We review the automatic FPGA offload method of the loop statement that was verified in our previous paper [22].

This method first analyzes the source code to offload and grasps the information of the loop statement and variables.

Next, the method focuses on the candidate loops for trying the FPGA offload. The arithmetic intensity can be an indicator of whether the loop statement has an offload effect to judge. The arithmetic intensity is an index that increases when the number of calculations is large and decreases when the data size is large, and a high value may increase the load of CPU processing. Therefore, the arithmetic intensity of the loop statement is analyzed, and offload loop candidates are narrowed down by using intensity values. ROSE Framework [28] was used for arithmetic intensity analysis. In addition, loop statements with many loops also increase the load of CPU processing. The number of loops is analyzed by the profiler, and offload loop candidates are narrowed down using loop numbers. Gov was used to analyze the number of loops.

It is a problem that the resources are excessively consumed when they are processed with FPGA, even for loop statements with high arithmetic intensity and loop numbers. Next, we check to calculate the amount of resources when the loop statement is processed on FPGA. When compiling to FPGA, the loop statement description is converted from high level languages such as OpenCL to hardware level language such as Hardware Declaration Language (HDL), and wiring circuits are performed on the basis of hardware level language. At this time, wiring processing takes a lot of time, but it does not take much time until HDL level. At the HDL level, the FPGA usage resource is known, so the amount of resource usage is known in a short time. By OpenCL language of the offload candidate loop statement, we can calculate the amount of resources, thus, the arithmetic intensity and the amount of resource usage are determined. Resource efficiency is the arithmetic intensity/resource-amount usage. In this method, a loop statement with high resource efficiency is further narrowed down as an offload candidate. Here, when a loop statement is converted to OpenCL language, the program of CPU processing is divided into a kernel (FPGA) and host (CPU) in accordance with the grammar of OpenCL.

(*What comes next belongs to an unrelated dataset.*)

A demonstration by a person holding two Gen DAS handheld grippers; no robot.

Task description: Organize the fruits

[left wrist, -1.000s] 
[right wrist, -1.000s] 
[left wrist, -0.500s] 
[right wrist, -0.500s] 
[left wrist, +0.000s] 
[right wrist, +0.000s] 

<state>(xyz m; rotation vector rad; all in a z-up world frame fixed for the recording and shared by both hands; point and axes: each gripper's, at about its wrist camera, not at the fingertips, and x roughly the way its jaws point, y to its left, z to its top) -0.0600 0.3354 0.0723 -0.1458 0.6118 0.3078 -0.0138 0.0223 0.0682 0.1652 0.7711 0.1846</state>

Next, since some high resource efficient loop statements are narrowed down, patterns to measure performance are created using them. The method creates a certain number of offload patterns with narrowed loop statements and their combination and compiles to run them with FPGA. Finally, in the verification environment, the performance of multiple patterns is measured, and the highest speed pattern is selected as a solution.

In this way, for the automatic FPGA offload of the loop statement, high-speed patterns are explored through verification environment measurement by focusing on loop statements with high arithmetic intensity and loop numbers (see Fig. 2). At the time of the GPU, the combination was performed in most loop statements by GA, and 1000 scales were measured to explore the optimal pattern. In FPGA, it takes more than 6 hours to compile, so the number of measurements is narrowed down.

### 3.2. Basic policy for FPGA reconfiguration during operation

By using the method in 3.1, the application specified by the user can automatically offload the loop statements suitable for FPGA to FPGA.

After the offload to the production environment used by the user, the user can check the actual performance and price in the production environment and will start



Figure 2. Automatic FPGA offload of loop statements

using the application or not. However, the performance optimization test case used in 3.1 (the item to be measured when comparing the performance in multiple offload patterns) uses the assumed usage data specified by the user before the operation starts. This may be greatly different from the data that will be used after the operation starts.

Therefore, in 3.2, the usage after the operation starts is different from the initial assumption, and the performance may be improved by offloading other logic to FPGA. At this time, reconfiguration is considered to have a low user impact on FPGA logic. The reconfiguration may be changed to a different loop statement offload in the same application or may be changed to offload different applications.

There are two types of FPGA reconfiguration: dynamic and static. The former changes the circuit configuration while running the FPGA, and the time for rewriting is msec order. The latter stops the FPGA and then changes the circuit configuration, and the break time is about 1 second. Depending on the degree of user impact of the break time, we can select a reconfiguration method provided by FPGA vendors. However, both methods have a break time and require a test for operation confirmation after reconfiguration. Therefore, we do not think that FPGA should be reconfigured frequently. To restrict frequent reconfiguration, reconfigurations are only proposed when the improvement effect is higher than the threshold.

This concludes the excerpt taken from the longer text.